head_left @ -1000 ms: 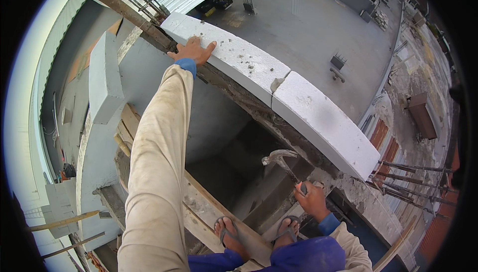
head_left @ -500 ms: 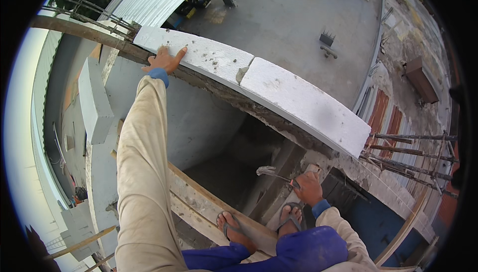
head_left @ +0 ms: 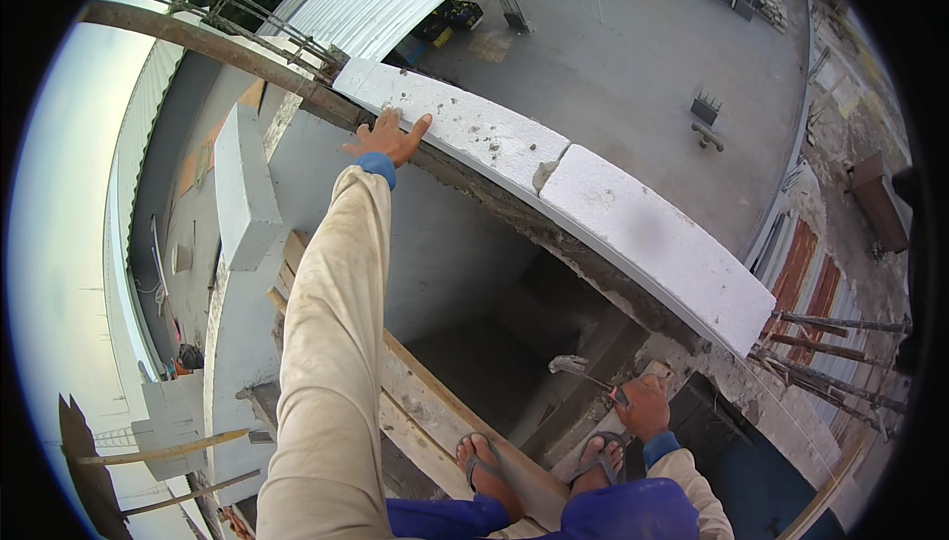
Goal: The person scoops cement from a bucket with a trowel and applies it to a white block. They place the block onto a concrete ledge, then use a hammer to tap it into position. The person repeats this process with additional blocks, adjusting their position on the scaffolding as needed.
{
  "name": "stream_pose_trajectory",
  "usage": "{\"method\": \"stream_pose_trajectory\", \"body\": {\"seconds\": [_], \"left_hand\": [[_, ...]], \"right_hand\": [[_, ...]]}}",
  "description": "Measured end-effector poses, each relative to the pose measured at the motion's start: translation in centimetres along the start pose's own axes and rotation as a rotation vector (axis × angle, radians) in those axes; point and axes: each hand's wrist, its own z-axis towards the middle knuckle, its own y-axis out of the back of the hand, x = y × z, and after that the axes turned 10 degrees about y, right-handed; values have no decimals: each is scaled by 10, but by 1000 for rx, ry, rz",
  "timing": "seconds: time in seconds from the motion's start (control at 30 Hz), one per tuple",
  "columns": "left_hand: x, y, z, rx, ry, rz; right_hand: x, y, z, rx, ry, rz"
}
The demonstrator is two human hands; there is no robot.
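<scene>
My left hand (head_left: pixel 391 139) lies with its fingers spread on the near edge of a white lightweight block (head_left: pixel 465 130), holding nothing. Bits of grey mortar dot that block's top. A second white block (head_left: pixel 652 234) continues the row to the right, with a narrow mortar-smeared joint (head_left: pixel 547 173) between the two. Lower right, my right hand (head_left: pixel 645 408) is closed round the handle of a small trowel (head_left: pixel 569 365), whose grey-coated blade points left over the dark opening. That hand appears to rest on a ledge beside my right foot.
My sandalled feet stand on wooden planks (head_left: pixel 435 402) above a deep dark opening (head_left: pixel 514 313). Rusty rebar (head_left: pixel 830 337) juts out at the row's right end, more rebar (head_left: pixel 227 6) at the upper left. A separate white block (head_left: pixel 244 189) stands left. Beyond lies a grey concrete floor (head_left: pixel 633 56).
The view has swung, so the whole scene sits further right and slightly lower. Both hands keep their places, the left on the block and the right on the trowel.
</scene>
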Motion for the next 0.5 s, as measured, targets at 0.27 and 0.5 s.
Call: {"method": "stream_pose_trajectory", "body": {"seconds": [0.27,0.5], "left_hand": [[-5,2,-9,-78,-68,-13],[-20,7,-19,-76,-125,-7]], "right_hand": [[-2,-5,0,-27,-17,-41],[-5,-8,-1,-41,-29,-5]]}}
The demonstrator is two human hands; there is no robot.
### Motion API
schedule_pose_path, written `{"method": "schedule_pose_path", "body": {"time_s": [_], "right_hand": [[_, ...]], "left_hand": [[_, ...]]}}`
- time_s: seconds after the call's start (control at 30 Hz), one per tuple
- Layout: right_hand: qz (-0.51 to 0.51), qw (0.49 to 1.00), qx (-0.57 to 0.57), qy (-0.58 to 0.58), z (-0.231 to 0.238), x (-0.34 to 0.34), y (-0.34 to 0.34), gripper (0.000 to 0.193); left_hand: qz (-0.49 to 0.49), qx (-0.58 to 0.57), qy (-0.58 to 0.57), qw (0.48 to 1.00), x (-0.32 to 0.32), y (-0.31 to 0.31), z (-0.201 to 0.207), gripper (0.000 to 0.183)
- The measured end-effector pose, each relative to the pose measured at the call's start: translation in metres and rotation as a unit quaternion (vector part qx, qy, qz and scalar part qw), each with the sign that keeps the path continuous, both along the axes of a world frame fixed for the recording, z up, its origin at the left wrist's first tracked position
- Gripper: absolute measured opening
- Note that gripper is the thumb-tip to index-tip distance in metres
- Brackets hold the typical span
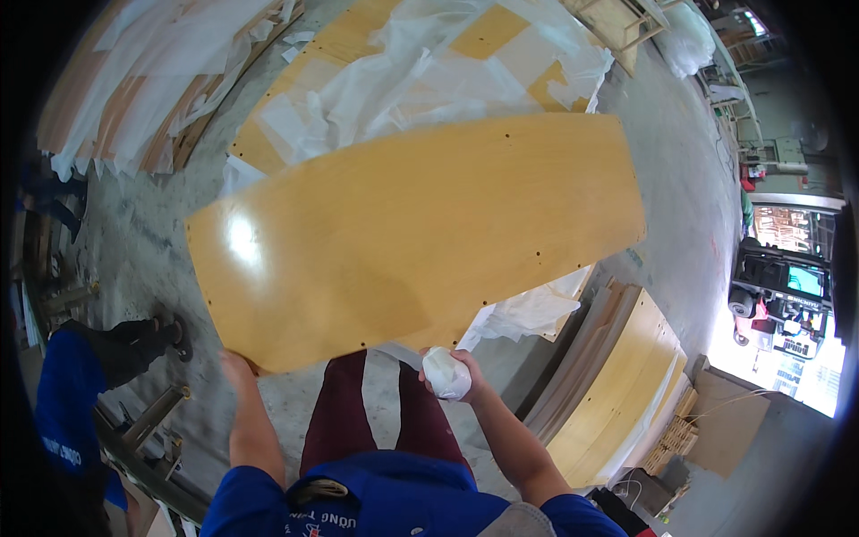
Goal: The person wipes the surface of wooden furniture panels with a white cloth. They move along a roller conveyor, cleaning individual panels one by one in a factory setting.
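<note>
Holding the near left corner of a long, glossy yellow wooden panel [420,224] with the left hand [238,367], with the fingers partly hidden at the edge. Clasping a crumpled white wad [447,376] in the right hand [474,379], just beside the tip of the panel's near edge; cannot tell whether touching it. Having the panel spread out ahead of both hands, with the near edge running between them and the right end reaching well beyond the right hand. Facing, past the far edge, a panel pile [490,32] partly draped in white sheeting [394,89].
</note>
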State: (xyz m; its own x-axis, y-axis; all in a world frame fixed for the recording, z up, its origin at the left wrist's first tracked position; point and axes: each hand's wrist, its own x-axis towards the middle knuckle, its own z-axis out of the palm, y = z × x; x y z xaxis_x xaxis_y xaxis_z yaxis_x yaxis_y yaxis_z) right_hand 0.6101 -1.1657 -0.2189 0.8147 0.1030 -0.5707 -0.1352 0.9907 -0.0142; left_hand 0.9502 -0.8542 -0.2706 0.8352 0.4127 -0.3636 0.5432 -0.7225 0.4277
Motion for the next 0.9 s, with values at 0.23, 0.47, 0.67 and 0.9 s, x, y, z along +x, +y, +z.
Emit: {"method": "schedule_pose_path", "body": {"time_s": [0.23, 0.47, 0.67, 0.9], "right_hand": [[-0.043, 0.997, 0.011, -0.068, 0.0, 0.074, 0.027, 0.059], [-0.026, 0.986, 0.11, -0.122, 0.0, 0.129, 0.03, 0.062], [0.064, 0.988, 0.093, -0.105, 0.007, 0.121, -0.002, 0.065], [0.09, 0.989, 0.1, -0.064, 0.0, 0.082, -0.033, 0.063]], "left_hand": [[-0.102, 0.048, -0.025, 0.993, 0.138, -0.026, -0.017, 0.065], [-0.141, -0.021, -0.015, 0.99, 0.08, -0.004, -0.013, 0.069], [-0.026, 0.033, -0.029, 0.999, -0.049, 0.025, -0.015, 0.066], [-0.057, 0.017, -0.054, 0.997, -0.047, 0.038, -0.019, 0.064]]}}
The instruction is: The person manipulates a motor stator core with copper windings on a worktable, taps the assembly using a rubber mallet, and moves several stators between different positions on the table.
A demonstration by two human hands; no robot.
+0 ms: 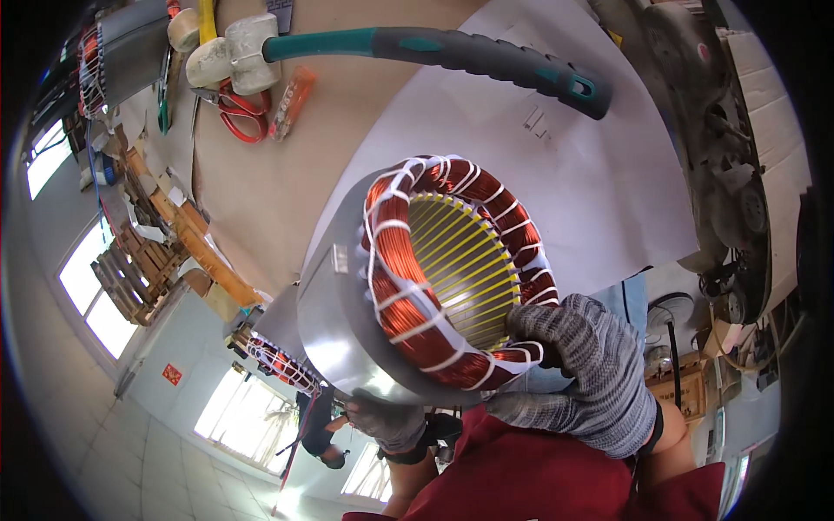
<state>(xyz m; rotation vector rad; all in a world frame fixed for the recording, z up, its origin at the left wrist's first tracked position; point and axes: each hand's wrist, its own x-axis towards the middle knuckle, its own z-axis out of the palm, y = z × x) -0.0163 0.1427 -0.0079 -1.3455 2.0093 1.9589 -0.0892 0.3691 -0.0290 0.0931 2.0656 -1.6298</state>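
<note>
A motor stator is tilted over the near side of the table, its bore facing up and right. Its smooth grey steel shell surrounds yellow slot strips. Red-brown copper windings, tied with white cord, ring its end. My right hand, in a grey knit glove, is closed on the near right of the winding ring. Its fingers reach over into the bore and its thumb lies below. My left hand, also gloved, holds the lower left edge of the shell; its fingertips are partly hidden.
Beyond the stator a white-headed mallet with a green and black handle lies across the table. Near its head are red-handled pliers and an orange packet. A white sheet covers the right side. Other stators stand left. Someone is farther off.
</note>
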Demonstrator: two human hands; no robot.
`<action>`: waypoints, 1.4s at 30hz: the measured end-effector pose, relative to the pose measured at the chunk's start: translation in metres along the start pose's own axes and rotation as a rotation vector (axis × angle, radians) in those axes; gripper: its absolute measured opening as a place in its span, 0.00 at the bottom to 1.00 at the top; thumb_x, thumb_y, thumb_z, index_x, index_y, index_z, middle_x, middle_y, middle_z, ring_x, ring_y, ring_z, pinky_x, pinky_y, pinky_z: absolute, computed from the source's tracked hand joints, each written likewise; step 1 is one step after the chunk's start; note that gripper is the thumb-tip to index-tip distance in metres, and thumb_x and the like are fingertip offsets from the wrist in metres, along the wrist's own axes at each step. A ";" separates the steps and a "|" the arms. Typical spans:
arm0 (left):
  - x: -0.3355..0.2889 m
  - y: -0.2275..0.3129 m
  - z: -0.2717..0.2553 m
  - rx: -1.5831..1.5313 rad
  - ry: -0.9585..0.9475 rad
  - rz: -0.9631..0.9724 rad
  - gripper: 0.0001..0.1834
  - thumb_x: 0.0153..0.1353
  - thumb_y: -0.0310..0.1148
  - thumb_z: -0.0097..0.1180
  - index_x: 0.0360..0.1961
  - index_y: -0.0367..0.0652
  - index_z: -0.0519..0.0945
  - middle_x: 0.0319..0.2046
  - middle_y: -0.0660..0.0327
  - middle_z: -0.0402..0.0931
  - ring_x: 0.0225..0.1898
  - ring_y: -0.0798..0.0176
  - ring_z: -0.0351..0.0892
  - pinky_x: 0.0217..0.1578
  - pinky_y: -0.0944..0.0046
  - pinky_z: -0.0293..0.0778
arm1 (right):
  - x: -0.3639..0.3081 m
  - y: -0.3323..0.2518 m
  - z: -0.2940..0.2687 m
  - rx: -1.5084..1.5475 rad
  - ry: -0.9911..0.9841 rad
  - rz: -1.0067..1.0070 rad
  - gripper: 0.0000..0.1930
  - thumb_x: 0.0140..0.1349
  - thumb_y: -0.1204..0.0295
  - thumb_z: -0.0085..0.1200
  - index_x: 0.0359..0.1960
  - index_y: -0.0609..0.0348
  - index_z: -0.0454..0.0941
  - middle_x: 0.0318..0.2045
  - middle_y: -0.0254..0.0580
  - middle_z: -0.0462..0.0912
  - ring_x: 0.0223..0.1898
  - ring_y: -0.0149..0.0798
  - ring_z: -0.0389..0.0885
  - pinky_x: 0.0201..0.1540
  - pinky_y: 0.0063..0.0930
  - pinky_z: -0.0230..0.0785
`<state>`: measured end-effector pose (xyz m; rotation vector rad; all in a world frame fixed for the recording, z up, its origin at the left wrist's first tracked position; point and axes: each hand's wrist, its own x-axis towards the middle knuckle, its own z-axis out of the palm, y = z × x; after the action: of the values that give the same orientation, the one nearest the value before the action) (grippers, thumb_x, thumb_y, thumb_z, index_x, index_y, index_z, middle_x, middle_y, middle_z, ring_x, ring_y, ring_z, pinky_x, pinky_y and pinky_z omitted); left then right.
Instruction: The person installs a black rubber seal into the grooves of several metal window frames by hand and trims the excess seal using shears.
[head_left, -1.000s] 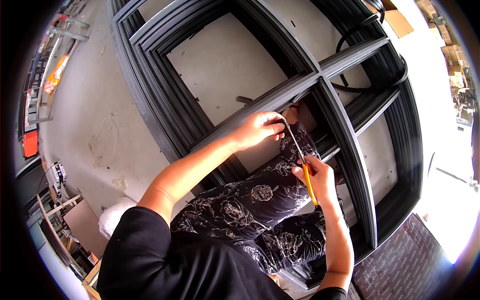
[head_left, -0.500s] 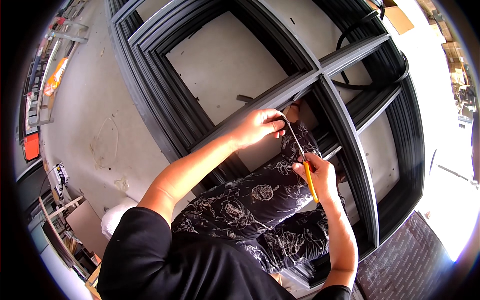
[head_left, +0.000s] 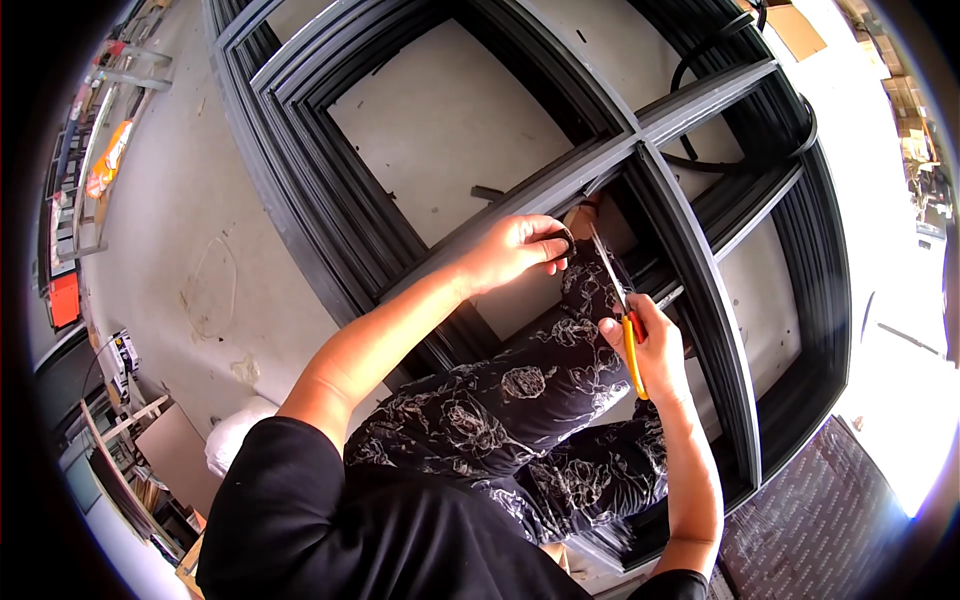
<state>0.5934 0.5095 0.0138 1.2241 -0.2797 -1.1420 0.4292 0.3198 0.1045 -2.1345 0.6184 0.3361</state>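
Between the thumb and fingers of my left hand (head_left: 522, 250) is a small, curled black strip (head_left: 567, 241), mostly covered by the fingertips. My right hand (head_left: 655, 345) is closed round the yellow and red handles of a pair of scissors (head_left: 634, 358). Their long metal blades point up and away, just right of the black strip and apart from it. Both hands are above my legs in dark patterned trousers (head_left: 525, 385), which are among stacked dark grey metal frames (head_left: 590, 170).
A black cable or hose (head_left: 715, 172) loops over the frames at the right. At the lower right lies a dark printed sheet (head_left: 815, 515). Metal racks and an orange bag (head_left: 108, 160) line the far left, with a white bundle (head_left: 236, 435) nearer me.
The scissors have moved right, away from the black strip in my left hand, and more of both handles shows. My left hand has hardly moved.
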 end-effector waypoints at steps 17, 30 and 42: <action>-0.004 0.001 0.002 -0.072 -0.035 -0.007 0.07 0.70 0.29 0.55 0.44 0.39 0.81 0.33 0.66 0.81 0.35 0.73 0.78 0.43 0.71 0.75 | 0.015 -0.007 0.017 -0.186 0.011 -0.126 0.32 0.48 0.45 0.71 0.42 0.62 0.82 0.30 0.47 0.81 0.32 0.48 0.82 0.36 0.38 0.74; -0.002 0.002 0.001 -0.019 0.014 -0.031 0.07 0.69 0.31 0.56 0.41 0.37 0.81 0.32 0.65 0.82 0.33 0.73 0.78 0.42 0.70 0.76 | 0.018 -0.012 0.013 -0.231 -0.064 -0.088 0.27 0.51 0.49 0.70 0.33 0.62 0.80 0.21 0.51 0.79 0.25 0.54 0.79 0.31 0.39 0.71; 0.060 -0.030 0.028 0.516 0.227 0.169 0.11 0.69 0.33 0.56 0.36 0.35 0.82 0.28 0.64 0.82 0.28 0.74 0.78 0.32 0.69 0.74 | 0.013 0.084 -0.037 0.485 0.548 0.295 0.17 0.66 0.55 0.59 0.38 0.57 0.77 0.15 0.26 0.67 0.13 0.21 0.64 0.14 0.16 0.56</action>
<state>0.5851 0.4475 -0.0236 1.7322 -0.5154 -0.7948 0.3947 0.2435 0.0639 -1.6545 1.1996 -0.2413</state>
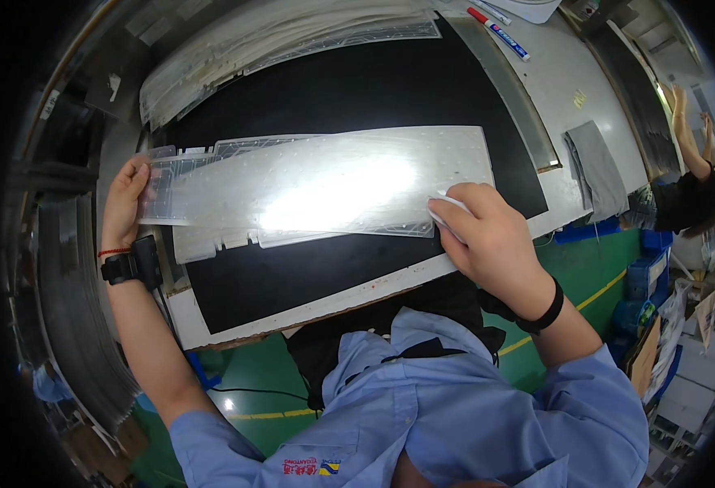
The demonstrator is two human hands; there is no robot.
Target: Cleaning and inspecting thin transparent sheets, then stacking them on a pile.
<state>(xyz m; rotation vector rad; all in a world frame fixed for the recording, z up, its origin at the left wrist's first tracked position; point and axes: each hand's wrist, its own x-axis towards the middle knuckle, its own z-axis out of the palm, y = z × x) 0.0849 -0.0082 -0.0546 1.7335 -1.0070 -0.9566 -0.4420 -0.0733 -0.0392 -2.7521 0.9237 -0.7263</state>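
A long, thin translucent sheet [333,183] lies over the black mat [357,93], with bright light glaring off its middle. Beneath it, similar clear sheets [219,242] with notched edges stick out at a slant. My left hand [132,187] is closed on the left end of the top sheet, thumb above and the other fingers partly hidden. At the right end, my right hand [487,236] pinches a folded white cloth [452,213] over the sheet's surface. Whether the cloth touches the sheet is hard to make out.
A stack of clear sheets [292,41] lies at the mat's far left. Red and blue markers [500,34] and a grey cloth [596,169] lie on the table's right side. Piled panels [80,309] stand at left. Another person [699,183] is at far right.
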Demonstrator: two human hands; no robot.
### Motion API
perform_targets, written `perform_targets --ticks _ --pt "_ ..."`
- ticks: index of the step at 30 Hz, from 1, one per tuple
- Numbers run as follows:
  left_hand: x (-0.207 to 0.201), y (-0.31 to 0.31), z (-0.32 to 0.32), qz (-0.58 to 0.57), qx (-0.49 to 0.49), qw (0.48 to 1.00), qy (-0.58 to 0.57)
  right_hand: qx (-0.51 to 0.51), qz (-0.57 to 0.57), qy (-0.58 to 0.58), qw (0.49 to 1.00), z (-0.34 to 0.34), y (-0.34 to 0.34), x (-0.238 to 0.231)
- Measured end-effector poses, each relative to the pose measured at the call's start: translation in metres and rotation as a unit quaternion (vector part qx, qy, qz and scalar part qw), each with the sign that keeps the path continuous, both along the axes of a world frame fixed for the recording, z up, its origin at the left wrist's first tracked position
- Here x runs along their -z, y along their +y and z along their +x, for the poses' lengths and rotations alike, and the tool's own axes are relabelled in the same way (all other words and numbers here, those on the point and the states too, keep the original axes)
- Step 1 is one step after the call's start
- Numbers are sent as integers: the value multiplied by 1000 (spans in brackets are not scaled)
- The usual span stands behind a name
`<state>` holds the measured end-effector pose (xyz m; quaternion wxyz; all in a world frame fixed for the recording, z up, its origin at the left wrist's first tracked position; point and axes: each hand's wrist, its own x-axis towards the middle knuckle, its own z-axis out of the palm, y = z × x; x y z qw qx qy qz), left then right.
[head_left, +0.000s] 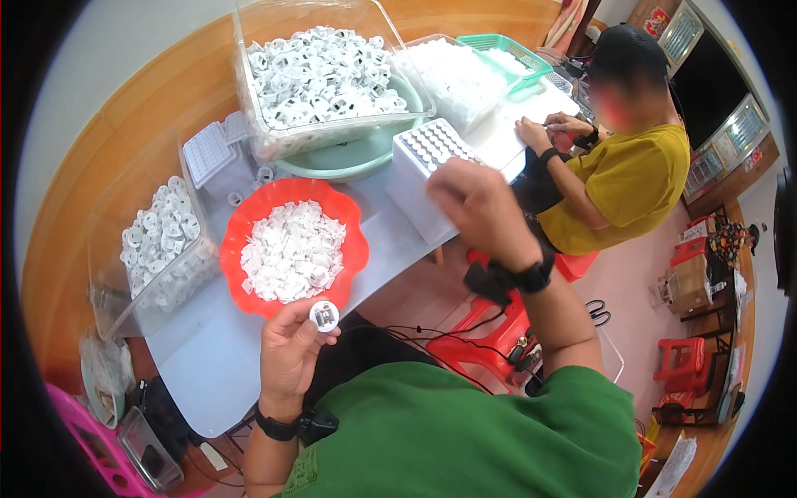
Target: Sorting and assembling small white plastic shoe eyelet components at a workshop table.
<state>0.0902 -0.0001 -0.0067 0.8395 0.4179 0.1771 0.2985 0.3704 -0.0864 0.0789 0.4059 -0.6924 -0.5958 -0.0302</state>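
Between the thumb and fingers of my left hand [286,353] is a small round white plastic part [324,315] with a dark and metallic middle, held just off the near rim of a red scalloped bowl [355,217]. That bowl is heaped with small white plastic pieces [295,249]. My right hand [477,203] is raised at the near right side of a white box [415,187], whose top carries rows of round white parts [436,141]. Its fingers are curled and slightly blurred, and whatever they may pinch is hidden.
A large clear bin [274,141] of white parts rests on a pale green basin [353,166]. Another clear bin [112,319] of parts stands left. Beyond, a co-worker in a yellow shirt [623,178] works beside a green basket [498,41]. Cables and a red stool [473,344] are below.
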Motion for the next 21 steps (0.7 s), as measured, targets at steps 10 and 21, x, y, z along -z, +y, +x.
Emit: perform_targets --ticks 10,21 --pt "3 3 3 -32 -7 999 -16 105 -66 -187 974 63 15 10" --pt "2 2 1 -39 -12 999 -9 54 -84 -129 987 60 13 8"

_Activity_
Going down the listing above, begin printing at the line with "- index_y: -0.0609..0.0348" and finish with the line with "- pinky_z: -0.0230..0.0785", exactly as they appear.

_Answer space_
  - index_y: -0.0609..0.0348
  - index_z: -0.0454..0.0941
  - middle_x: 0.0318..0.2045
  - middle_y: -0.0254..0.0580
  - middle_z: -0.0462..0.0912
  - ring_x: 0.0223..0.1898
  - ring_y: -0.0149..0.0798
  - ring_z: -0.0389..0.0885
  - pinky_x: 0.0201..0.1540
  - pinky_y: 0.0063..0.0930
  - pinky_z: -0.0230..0.0785

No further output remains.